After a (fairly long – 11 minutes Betsy!) peachy keachy session and good discussions with tutors – I managed to nail down 3 – I feel I’m actually beginning to get on-track. Hooray for that.
I’ve spent the last week going round and round in circles, seemingly trying to latch on to bits and pieces of the project that now don’t quite fit. I looked into creating a whole new database essentially for patients and parents to access medical advice, allowing them to self-diagnose, giving them a little bit more of a sense of responsibility. After talking to David at Strathclyde I mapped out the differences between the symptoms-consultation-diagnosis-treatment plan-treatment-everyday life of a child with a.Asthma and b.Diabetes to try to understand why it s that some conditions and treatments are more-compliant or less-compliant than others. visibility is key for the child to understand and ultimately take control of their condition, especially when they are taking preventative medication such as inhalers, or that for Epilepsy, as they have no ’cause and effect’ to work from.
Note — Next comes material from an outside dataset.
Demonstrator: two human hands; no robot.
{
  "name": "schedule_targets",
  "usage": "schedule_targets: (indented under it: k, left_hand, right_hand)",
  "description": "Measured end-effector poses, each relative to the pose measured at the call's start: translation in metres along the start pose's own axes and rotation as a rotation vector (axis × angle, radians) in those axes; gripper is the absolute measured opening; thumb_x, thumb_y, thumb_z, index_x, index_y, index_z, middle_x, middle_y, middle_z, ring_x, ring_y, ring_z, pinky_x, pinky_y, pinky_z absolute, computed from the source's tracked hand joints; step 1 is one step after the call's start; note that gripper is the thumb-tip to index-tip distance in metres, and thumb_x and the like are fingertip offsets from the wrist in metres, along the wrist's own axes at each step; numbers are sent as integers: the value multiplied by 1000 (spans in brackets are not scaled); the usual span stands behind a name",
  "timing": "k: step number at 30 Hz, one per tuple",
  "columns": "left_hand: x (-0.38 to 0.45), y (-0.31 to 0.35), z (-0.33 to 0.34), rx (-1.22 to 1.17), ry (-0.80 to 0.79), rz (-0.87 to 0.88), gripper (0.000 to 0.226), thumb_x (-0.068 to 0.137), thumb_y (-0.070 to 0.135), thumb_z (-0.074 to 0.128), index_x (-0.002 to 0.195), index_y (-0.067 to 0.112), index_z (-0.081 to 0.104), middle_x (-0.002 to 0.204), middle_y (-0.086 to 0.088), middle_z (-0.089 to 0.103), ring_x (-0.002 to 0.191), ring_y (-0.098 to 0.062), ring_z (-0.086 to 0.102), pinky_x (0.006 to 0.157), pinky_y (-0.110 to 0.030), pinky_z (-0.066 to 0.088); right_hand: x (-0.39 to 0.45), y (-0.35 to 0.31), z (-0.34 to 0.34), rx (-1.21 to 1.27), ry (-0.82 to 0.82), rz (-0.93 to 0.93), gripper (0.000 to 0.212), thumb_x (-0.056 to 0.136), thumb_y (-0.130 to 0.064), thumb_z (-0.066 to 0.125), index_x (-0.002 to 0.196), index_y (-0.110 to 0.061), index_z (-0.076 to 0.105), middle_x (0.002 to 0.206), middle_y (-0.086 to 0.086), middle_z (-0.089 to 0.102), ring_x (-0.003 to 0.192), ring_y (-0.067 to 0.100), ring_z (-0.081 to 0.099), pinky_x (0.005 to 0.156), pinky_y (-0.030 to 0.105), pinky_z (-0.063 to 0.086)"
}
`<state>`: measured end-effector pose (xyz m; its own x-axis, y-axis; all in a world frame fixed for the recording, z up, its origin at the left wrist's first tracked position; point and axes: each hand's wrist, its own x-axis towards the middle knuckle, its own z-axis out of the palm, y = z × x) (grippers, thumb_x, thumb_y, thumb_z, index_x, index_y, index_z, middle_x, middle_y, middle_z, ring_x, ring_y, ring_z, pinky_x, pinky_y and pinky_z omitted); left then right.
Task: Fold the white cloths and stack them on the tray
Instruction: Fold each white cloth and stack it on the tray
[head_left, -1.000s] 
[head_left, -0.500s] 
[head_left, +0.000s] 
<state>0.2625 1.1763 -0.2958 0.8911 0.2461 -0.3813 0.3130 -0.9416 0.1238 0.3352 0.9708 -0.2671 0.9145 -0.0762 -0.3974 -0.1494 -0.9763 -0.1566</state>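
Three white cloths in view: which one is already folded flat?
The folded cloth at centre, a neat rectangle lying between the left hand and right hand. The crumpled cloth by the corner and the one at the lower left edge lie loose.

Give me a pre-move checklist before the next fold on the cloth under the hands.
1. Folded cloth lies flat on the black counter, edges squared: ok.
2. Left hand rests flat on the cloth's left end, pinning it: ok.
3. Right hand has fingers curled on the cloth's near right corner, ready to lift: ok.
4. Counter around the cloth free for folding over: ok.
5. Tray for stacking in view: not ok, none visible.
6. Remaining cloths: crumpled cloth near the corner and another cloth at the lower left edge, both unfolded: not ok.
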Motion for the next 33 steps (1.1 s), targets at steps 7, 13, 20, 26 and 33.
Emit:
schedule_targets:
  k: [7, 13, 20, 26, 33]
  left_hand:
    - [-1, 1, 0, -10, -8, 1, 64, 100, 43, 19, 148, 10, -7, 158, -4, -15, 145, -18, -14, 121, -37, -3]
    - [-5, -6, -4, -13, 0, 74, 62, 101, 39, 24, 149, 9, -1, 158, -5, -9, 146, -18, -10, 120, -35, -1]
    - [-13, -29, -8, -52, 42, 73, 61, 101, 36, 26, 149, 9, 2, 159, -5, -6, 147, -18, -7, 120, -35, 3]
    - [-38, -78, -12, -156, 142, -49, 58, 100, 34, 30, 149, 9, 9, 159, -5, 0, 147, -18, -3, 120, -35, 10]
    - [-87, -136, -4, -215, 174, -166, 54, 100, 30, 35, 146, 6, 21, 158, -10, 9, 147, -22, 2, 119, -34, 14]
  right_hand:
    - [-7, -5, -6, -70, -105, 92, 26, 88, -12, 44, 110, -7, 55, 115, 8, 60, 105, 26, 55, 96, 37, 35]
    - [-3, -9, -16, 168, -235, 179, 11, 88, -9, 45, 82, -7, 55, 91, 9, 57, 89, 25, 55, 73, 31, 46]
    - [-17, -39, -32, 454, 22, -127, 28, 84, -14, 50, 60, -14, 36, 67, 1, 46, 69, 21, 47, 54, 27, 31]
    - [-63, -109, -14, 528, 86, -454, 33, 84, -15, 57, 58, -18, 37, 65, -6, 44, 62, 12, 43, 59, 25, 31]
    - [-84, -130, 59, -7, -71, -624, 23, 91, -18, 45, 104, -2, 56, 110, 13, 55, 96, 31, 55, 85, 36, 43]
My local GP, Dr Eardley, who very kindly agreed to speak to me on Tuesday morning, and gave me a lot more time than I was bargaining for. I wanted to seek the advice of a medical profession to make sure I was on the right track in my interest in the patient-parent-physician communication, relationship and trust. It turns out communication of key facts, in fact, all necessary information need to be addressed. Around 10% of all information given to a patient/parent in a consultation about th treatment plan and its delivery is absorbed by the patient. They forget, ignore or cannot understand 90% due to medical jargon being used, their level of health literacy not being addressed, or more commonly, the shear stress of having an ill child, and having this confirmed in medical terms means that the anxiety, worry and fear simply takes over them, the barriers come down and no information can be taken in.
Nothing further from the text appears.